- _Exercise instructions_:
In the data below, one line contains "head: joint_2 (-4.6" and a later one contains "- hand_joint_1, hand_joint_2". Print both, with every line between them, exactly and alone.

+++ Data below +++

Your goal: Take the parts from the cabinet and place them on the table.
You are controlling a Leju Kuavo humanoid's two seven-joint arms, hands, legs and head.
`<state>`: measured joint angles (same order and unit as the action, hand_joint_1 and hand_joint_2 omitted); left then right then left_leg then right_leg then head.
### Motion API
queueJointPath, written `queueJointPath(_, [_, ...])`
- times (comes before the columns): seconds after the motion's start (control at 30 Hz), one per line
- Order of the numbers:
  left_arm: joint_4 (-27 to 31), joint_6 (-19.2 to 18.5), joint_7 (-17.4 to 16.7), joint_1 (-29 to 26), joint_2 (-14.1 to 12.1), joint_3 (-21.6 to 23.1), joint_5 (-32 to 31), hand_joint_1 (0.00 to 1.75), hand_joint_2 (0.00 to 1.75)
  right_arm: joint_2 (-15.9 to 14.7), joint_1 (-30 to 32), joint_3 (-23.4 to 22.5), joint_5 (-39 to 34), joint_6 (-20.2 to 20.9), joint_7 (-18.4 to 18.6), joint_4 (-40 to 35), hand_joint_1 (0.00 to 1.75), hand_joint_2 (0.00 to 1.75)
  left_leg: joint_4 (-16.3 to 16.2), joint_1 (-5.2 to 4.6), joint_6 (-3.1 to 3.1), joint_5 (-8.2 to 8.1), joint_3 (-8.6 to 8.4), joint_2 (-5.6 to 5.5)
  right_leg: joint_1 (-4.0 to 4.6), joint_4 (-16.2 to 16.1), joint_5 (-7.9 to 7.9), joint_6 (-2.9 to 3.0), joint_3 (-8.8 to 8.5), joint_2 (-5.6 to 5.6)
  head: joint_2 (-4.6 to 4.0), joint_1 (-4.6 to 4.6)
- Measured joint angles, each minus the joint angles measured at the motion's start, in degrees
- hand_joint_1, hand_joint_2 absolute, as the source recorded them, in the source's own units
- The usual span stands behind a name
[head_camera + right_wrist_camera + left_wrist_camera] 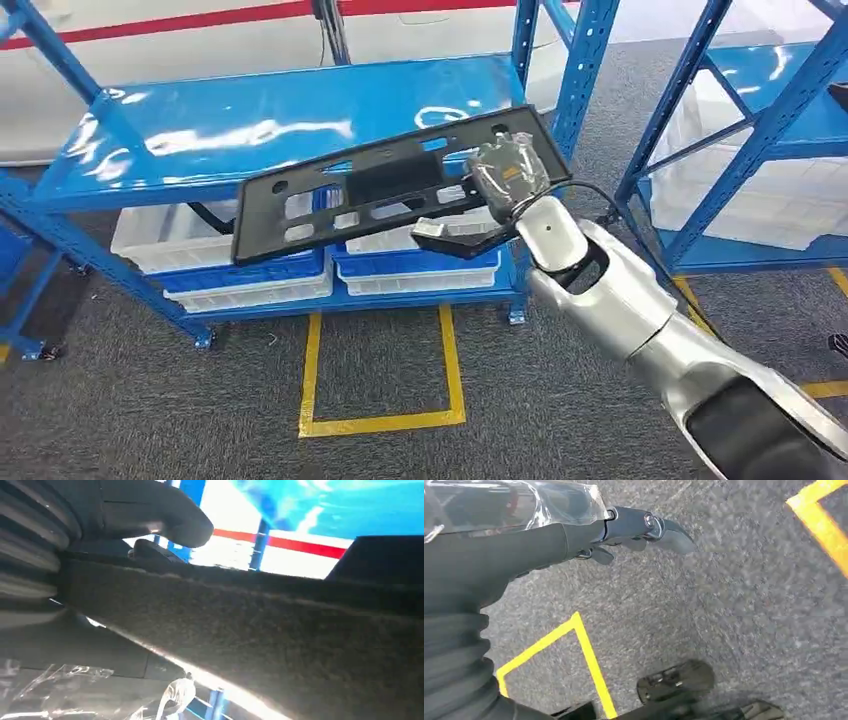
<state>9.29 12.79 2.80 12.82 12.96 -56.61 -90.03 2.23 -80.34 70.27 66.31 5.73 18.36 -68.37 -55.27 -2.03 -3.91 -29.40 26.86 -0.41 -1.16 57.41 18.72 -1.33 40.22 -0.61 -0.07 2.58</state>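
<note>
My right hand point(505, 175) grips the black plastic panel point(390, 185) at one end, clear of the blue shelf point(250, 125). My left hand point(634, 530) hangs empty, fingers loosely apart. Next I must turn and find the table.
</note>
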Motion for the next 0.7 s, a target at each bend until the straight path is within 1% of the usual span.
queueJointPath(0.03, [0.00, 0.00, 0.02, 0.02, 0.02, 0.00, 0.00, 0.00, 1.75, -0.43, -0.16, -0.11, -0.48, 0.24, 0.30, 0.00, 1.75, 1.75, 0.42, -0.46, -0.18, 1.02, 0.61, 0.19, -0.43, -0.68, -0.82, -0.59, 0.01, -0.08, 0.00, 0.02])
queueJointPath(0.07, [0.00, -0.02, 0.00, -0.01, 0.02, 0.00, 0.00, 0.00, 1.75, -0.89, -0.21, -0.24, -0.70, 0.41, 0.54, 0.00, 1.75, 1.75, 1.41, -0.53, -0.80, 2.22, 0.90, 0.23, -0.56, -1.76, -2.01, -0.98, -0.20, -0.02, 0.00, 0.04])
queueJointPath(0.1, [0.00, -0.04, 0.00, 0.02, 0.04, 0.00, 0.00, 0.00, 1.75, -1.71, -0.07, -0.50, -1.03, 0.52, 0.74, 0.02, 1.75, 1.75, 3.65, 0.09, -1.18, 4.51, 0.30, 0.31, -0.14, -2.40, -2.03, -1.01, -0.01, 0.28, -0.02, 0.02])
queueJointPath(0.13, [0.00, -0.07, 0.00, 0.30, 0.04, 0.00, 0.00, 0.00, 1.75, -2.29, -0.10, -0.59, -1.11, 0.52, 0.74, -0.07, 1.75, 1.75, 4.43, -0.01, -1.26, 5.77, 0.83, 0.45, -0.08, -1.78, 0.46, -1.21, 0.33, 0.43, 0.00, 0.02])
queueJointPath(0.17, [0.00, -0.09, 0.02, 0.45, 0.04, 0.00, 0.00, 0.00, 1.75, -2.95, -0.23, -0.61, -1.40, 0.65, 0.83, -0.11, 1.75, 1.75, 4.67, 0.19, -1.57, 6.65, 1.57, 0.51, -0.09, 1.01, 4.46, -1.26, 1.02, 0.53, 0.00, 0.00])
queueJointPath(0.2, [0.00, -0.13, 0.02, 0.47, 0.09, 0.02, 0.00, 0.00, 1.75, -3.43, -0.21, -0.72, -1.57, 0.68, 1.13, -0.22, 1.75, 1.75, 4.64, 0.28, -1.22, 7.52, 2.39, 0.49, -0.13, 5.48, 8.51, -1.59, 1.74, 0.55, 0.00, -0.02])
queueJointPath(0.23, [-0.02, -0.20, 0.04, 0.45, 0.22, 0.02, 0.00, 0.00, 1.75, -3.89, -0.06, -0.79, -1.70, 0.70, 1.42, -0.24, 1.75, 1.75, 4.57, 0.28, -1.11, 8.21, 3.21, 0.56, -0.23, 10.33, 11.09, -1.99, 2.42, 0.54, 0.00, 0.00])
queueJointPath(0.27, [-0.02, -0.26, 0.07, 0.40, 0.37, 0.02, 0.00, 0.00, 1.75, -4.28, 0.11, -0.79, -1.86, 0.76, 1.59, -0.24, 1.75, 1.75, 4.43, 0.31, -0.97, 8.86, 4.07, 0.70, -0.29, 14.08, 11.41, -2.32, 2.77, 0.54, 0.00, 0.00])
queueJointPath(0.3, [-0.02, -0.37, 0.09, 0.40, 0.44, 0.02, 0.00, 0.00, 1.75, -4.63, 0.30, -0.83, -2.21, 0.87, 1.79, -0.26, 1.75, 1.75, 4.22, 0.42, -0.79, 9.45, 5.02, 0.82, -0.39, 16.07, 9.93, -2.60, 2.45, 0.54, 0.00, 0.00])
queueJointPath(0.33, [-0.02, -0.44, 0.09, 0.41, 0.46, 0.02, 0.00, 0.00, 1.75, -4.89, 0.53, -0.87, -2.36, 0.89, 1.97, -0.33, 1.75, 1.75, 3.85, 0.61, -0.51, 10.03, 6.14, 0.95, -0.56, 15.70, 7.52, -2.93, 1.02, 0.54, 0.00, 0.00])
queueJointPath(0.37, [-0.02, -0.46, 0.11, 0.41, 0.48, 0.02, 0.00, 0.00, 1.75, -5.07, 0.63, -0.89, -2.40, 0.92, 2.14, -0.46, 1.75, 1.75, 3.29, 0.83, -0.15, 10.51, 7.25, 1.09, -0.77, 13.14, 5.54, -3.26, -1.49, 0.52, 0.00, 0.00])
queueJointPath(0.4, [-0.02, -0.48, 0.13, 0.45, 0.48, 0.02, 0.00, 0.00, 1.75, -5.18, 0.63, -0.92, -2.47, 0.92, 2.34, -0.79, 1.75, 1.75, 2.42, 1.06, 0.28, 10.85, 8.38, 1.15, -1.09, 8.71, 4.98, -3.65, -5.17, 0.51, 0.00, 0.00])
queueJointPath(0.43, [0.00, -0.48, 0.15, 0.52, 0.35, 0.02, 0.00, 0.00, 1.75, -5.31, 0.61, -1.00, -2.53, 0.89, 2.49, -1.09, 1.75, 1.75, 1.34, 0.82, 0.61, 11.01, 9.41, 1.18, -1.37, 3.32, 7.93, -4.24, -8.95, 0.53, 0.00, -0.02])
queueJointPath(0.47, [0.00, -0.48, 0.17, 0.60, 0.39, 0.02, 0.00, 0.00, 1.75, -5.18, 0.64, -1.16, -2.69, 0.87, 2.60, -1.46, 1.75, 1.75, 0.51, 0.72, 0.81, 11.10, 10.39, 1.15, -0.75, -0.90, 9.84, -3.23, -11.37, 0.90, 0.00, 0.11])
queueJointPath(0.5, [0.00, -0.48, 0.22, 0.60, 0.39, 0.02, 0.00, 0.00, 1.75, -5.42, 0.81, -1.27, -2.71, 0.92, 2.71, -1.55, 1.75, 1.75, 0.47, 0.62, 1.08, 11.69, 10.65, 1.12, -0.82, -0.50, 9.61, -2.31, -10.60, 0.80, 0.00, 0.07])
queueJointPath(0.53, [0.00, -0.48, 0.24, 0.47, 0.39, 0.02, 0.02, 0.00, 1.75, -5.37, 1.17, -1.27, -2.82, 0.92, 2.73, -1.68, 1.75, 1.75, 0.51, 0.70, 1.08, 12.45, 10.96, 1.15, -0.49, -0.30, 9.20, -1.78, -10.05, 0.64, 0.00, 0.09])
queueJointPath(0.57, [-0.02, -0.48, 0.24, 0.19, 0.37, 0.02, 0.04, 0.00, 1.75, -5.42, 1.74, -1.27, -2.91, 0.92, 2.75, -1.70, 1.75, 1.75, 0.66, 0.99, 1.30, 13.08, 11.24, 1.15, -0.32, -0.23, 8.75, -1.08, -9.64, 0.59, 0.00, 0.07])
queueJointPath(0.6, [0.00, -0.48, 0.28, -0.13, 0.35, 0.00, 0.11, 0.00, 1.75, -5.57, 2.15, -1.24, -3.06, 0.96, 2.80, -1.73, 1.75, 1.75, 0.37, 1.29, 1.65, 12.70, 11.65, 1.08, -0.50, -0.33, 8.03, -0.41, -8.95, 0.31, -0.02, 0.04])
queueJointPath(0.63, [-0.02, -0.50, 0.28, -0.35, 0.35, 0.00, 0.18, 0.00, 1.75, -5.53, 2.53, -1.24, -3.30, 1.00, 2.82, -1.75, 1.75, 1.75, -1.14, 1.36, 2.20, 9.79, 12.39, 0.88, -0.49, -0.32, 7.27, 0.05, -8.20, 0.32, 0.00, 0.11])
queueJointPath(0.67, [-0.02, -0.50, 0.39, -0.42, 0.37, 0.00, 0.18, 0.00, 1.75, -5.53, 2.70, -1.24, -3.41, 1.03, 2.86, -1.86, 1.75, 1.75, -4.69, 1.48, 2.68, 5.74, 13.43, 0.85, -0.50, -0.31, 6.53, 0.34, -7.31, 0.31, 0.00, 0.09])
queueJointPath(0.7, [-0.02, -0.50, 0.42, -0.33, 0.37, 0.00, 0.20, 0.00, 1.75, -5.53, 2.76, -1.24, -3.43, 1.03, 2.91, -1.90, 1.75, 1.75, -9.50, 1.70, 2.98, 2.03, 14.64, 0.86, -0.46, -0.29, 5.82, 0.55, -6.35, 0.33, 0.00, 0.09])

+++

- _Solution to this exercise_:
  head: joint_2 (-4.6 to 4.0), joint_1 (-4.6 to 4.6)
- Measured joint angles, each minus the joint angles measured at the motion's start, in degrees
- hand_joint_1, hand_joint_2 absolute, as the source recorded them, in the source's own units

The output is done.